Horror Freak Outs: Vivisection

I was asked by Robyn Lass of HorrorBlips.com to contribute to another opinion article on the Achilles heel of horror bloggers--the one thing that freaks us out in horror movies no matter what. That said, my one true freak out would have to be vivisection.

This fear has a long and tortured history with me. It started when my best friend dragged me to a showing of House of a Thousand Corpses . I watched the entire movie from between the fingers of one hand and clapped the other firmly over my mouth to keep from screaming uncontrollably as Dr. Satan performed surgery on his teenage victims. I don’t remember getting home or crawling into bed as I lay awake half the night petrified that Dr. Satan was going to strap me to his operating table.

But the fear of Dr. Satan’s scalpel soon receded into my subconscious and didn’t surface again until college. I taught a Biology II lab at the university where the students had to cut open frogs, worms, crustaceans. Dissection didn’t bother me, and I actually preferred it since it was more hands on compared to the more chemistry based Biology I.

But things took a turn for the worse when I ate a bad yogurt parfait from a fast food restaurant that shall remain nameless. After a long day of studying, I scarfed my yummy fruit treat and went to bed, never realizing the horrible visions that would haunt me most of the night.

My head hit the pillow and I fell into a vivid nightmare about someone cutting me open and
removing my organs with toothpicks. One by one, my pancreas, lungs and heart were plucked out of the empty cavity of my torso until I was nothing but a hollowed out shell. I woke up in a sweat at 6 am, called my boyfriend and sobbed out the whole nightmare over the phone. I couldn’t get back to sleep after that and the fear was so bad that I was unable to get a full night’s sleep for the next couple of days.

Ever since, I have steered clear of films that incorporate this theme.
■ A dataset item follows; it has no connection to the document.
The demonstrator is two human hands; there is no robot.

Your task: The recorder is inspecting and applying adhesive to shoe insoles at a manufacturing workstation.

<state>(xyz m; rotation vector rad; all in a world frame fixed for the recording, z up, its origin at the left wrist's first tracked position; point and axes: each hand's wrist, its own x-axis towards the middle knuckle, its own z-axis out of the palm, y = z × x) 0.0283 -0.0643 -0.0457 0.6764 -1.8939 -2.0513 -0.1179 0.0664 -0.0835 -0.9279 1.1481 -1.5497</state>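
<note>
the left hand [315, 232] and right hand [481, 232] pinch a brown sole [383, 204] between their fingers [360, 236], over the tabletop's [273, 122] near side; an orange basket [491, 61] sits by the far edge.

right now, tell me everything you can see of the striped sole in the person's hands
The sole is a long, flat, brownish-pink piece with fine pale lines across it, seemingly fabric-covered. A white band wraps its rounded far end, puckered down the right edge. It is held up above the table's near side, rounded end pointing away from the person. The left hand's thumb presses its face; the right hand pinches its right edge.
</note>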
One of those movies is 2007's Awake in which Hayden Christensen plays Clay Beresford, a man who experiences "anesthetic awareness" when he's put under for heart surgery. He is awake and aware of what is happening to him but completely paralyzed. To make matters worse, his surgeon friends are planning to kill him to collect on his life insurance.


But films like Repo the Genetic Opera provide a kind of feel good therapy on the subject. In the Repo Man's ballad "Thankless Job" he guts a delinquint client then uses his body cavity as a puppet. Click the picture for the video.


For more on other horror freak outs, check out Tenebrous Kate's fear of necrophilia at Love Train for the Tenebrous Empire.

Comments

  1. Pretty grim, but not a fear of mine. I don't enjoy watching it though.

    My fear would have to be wanting to look away but not being able to. Not exactly easy to translate onto film - in fact, this is mostly something I have nightmares about, and then have minor panic attacks when it feels like it's happening in real life.

    In movies, I get most freaked out by figures that you/the protagonist thinks is their friend or someone they know, but something just seems "wrong" - re: Psycho, Don't Look Now, the end of Blair Witch. Eesh. Scares the shit out of me.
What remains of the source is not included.